UAE questioned about rights record on migrant workers, women

United Arab Emirates MapGeneva - The United Arab Emirates came under close scrutiny Thursday, particularly on the treatment of migrant workers, during its periodic review before the United Nations' Human Rights Council.

Labour exporting countries in south Asia, as well as European states, questioned the UAE over what steps were being taken to improve the conditions of blue collar labourers.

Estimates say foreigners make up about 85 per cent of the Gulf state's population, and they account for about 99 per cent of the private sector workforce, according to Human Rights Watch, an advocacy group.

A UN report said that a "sponsorship system" had been in place for contractual workers, which tied them to an employer, increasing their vulnerability to rights abuses.

Moreover, many paid large sums for the chance to work in the oil- rich state, with the result "described as equivalent to debt bondage."

Anwar Gargasg, the UAE foreign minister, who appeared before the council, said his country was "working on a new law to protect domestic workers, which will afford them greater protection," in addition to other schemes to make sure workers' salaries were not withheld and that they had avenues of redress for abuses.

The new domestic labour law was particularly intended to benefit women, whose rights also featured heavily during the review.

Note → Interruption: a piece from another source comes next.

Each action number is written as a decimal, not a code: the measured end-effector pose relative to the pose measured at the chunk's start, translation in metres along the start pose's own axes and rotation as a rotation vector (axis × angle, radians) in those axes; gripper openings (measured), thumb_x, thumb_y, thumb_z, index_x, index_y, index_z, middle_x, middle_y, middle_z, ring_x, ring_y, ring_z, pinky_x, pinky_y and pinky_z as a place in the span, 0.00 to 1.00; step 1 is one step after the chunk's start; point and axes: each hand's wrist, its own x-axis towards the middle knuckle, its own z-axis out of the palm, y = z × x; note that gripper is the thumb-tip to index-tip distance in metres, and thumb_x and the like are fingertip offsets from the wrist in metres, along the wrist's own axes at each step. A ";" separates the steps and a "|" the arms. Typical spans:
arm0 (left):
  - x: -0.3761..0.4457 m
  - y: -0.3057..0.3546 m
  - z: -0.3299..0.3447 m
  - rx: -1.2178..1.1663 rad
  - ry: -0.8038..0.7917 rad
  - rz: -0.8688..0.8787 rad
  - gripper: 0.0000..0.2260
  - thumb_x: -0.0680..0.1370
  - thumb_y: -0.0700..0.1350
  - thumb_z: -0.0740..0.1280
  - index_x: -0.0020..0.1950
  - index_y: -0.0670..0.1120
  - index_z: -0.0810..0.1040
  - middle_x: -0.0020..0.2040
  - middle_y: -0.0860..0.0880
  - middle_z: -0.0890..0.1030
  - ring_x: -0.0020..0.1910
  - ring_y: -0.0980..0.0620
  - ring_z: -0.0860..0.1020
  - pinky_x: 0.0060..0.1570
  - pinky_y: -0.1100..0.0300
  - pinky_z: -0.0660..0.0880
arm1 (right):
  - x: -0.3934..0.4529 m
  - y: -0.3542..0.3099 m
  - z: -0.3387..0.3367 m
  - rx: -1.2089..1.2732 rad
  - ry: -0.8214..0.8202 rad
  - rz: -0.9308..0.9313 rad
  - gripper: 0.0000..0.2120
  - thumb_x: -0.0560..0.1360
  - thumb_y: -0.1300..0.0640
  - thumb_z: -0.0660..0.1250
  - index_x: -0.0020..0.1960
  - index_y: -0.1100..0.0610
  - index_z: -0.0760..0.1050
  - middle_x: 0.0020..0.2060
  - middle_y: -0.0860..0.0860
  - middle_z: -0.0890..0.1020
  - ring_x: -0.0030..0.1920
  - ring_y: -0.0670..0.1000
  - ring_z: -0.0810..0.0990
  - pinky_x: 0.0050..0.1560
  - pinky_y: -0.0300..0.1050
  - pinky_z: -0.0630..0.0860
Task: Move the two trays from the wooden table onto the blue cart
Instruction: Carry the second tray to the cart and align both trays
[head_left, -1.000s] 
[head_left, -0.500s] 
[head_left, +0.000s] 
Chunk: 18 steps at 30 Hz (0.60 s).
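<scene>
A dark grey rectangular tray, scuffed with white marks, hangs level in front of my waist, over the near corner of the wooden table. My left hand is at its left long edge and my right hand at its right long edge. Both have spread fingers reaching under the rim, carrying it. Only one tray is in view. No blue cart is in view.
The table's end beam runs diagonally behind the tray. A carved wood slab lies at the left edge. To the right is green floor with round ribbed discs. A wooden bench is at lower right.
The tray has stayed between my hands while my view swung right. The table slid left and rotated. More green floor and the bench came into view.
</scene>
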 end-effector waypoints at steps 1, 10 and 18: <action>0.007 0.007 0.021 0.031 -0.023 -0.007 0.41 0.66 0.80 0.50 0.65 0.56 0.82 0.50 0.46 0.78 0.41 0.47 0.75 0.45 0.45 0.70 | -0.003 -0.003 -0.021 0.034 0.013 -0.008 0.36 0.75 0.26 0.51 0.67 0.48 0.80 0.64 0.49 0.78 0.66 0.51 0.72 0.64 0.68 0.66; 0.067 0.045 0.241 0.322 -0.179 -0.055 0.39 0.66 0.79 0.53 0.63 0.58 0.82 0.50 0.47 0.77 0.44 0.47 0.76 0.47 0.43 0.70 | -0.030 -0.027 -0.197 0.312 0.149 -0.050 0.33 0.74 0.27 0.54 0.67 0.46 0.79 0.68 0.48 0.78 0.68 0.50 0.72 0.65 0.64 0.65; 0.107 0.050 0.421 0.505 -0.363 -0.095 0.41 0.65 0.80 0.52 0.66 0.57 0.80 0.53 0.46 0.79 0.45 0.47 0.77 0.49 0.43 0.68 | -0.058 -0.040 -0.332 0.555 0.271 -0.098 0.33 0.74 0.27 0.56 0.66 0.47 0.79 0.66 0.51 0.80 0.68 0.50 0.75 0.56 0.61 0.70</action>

Little was done to protect women from domestic abuse and sexual harassment, non governmental groups said in a shadow report, and they had restricted rights, relative to men, when it came to marriage, child custody and other issues.

The UN did note some progress for women, such as increased participation in the political and economic fields.

Western countries closely questioned the Emirates' tightly controlled social and political system, which includes reported restrictions on the media and access to certain websites.

Amnesty International said "political parties do not exist in the Emirates, political dissent is not tolerated and those targeted for arrest" are usually Islamists or human rights defenders.

There was also concern in the UN report about lawyers who were "detained on account of their peaceful activities in defence of human rights."

Gargash said his country was committed to political reforms and was engaged in the process. The UAE was "keen on tackling human rights issues head on," he added.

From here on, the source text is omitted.